Top of Data under study

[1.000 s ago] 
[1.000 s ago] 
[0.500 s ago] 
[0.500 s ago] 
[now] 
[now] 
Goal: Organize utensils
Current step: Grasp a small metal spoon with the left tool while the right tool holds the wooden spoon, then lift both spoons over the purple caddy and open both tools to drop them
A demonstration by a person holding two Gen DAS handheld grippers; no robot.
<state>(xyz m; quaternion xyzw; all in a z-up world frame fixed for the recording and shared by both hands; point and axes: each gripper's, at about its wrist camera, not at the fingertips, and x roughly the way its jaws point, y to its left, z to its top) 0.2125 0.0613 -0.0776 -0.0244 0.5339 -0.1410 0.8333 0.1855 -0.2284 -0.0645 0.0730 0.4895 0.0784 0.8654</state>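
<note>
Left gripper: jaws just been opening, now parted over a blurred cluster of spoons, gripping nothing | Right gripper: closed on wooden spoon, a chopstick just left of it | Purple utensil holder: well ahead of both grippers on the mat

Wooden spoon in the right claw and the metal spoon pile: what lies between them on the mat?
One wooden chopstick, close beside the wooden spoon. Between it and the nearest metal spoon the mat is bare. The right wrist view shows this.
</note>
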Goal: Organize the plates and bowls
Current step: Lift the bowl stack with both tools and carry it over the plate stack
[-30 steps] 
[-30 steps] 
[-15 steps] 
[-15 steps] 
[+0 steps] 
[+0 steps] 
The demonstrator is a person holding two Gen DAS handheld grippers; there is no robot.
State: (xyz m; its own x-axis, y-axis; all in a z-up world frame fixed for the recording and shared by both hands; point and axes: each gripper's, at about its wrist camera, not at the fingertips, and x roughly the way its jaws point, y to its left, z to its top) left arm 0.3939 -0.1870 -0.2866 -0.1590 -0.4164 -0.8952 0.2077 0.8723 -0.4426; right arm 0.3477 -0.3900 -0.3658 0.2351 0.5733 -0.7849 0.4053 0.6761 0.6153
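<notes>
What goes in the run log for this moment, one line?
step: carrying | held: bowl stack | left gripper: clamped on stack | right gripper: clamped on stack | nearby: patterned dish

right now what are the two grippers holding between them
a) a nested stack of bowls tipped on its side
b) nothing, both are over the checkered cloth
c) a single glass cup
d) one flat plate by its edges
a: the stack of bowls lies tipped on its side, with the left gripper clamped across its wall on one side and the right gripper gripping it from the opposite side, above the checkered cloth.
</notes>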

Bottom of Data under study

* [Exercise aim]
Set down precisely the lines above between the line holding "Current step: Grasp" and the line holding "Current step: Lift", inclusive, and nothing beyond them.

* [The completed task]
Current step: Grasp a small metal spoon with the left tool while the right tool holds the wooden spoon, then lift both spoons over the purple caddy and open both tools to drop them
A demonstration by a person holding two Gen DAS handheld grippers; no robot.
<state>(xyz m; quaternion xyzw; all in a z-up world frame fixed for the recording and shared by both hands; point and axes: each gripper's, at about its wrist camera, not at the fingertips, and x roughly the way its jaws point, y to its left, z to its top) 0.2125 0.0613 -0.0776 -0.0244 0.5339 -0.1410 0.8333 0.1855 -0.2284 -0.0645 0.0730 0.4895 0.0784 0.8654</state>
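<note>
Left gripper: jaws just been opening, now parted over a blurred cluster of spoons, gripping nothing | Right gripper: closed on wooden spoon, a chopstick just left of it | Purple utensil holder: well ahead of both grippers on the mat

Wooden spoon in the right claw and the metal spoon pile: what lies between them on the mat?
One wooden chopstick, close beside the wooden spoon. Between it and the nearest metal spoon the mat is bare. The right wrist view shows this.
</note>
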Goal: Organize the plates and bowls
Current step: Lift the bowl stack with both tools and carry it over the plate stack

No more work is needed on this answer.